【散策記】野々口駅とカバヤ食品。お菓子の街を支える小さな駅の姿

岡山県岡山市北区に位置するJR津山線の野々口駅。一見すると山あいの静かな無人駅ですが、ここは日本を代表するお菓子メーカー、カバヤ食品株式会社の本社最寄り駅という側面を持っています。
ここは岡山が誇る「お菓子の街」の玄関口なのです。


駅舎はこのようなガラス張りが印象的な簡易的なものです。
少し前までこじんまりした普通の建物があったのですが、リニューアルに伴い現在のような形になりました。
周囲は多少の住宅と郵便局があるばかりの、やや寂しい地区です。夜の暗い時間帯などに利用する場合は、周囲から中が見えない建物よりも、こういうガラス張りの方が防犯の為に良いのかもしれません。

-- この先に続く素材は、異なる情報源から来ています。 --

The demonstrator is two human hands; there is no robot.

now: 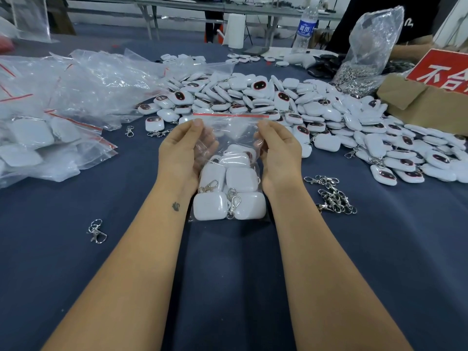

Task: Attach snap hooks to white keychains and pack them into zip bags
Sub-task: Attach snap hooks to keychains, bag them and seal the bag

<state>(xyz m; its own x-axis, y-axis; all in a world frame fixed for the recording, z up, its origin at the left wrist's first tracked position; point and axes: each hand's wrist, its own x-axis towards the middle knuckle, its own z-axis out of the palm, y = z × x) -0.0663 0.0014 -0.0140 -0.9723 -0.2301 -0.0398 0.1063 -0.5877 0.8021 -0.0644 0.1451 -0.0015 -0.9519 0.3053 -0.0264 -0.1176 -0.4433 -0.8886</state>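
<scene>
Far left I note the packed zip bags (38, 138) heaped together, presumably set aside as finished stock. A stray snap hook (97, 231) lies alone on the blue tablecloth (228, 287). At centre, my left hand (181, 153) grasps the left edge of the zip bag (229, 168), and my right hand (279, 153) grasps the right edge, both just below the red seal strip (230, 115). The bag stands upright, so the white keychains (229, 191) with fitted hooks settle at its bottom; I judge sealing comes next. Right of it lies a cluster of loose snap hooks (333, 195), within reach. Beyond spreads the unpacked keychain pile (316, 115), then a cardboard box (425, 107).
</scene>
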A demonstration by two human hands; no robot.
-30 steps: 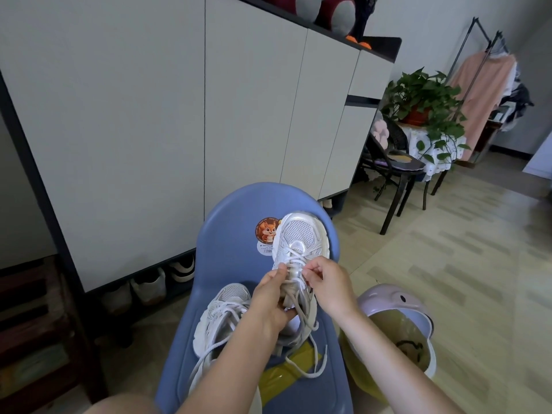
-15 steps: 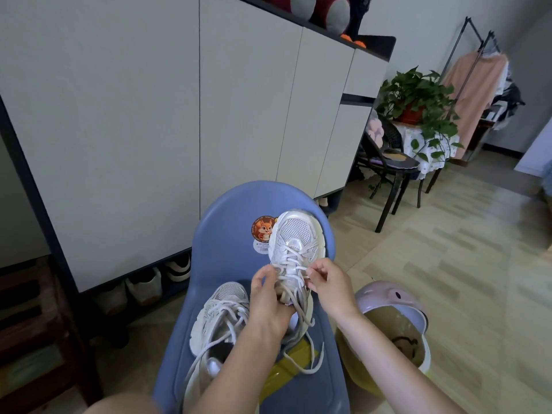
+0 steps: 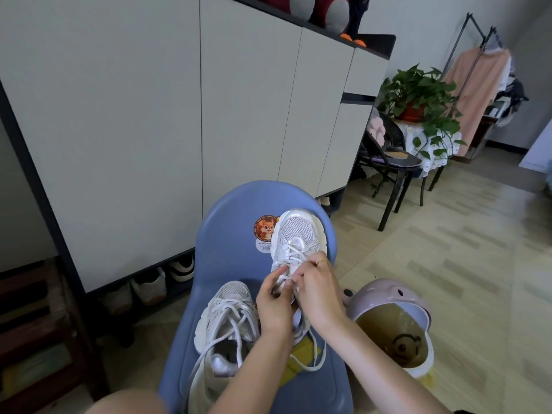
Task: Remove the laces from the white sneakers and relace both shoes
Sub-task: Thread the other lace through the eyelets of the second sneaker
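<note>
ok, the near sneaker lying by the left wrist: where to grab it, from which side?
Judging by its pose, take the near sneaker at the open collar at its heel end, coming from above on its left: it lies on the blue chair, loose laces cover the top, and the left hand blocks its right.

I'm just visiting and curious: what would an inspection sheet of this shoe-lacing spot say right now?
Surface: blue plastic chair, squirrel sticker on it.
Job's things: far sneaker laced near the toe; near sneaker with loose laces.
Clutter: pink bin beside the chair; yellow item under the laces.
Hands: left hand and right hand pinch the far sneaker's lace.
Cables: nothing seen.
Surroundings: white cabinet, potted plant, clothes rack.
</note>
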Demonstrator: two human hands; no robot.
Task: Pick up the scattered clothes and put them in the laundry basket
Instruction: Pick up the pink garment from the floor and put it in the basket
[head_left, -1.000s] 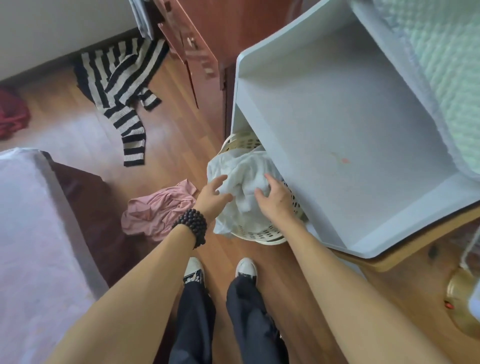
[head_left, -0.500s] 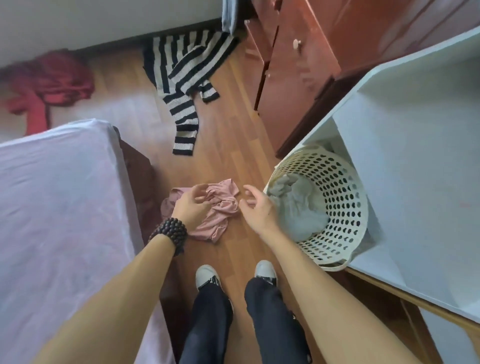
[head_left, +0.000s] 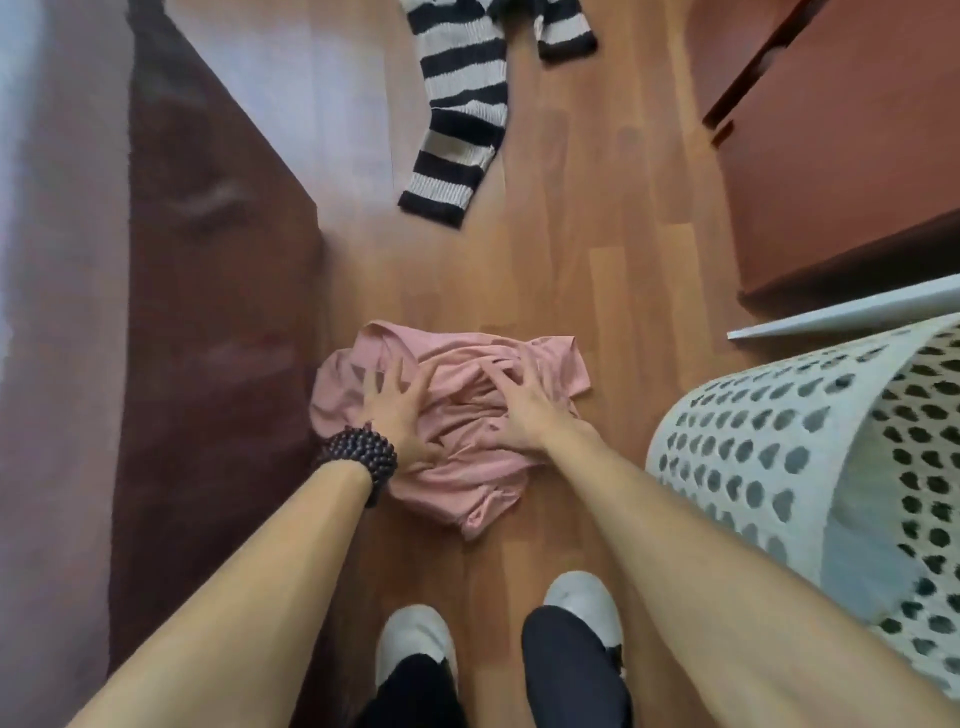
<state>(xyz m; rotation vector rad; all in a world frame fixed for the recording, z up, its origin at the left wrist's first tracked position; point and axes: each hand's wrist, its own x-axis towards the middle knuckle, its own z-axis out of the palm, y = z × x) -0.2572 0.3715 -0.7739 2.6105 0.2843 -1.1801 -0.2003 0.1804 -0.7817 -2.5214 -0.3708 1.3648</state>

ところでこの駅にはガラス張りの駅舎という事以外にも駅の構内や周辺には、一般的な地方の小駅とは少し異なる特徴が見られます。

カバヤ食品専用の案内マップ

駅掲示板には、駅からカバヤ食品の本社工場までのルートを詳しく記した「カバヤ食品 ご案内MAP」が設置されています。


この駅の利用者の多くがカバヤ食品を訪れるのでしょう。
民間企業へのマップが掲示されているのはなかなか珍しいです。

ちなみに所要時間は徒歩で5分程度。非常に近いです。
利用者の中には業者もいるでしょうし、以前であれば工場見学のスポットとしても高い人気を誇っていました。(2019年から工場見学は休止中)

広大な乗降スペース

駅前には、地方の無人駅としては非常にゆとりのある、舗装された広い乗降・駐車スペースが確保されています。


wikipediaで見てみると野々口駅の一日の乗車人員は100人くらい。この数字は新型コロナウィルスの流行期のものなので、現在はもう少し多いかもしれませんが、決して利用者の多い駅ではありません。それに対してこの規模です。
工場見学や業者の出入りに対応する為に作ったのだろうなと思わせる規模です。

車いすのスペースが広くとられているのも印象的です。
この枠が狭いと車から降りて車いすに乗り換える…という作業がしづらくて大変なのだそうです。
その点では野々口駅のこの枠の大きさは、ちゃんと分かっているようで好印象です。


駅の規模としては小さいものの、地元企業へのアクセスにきちんと対応した駅なのでした。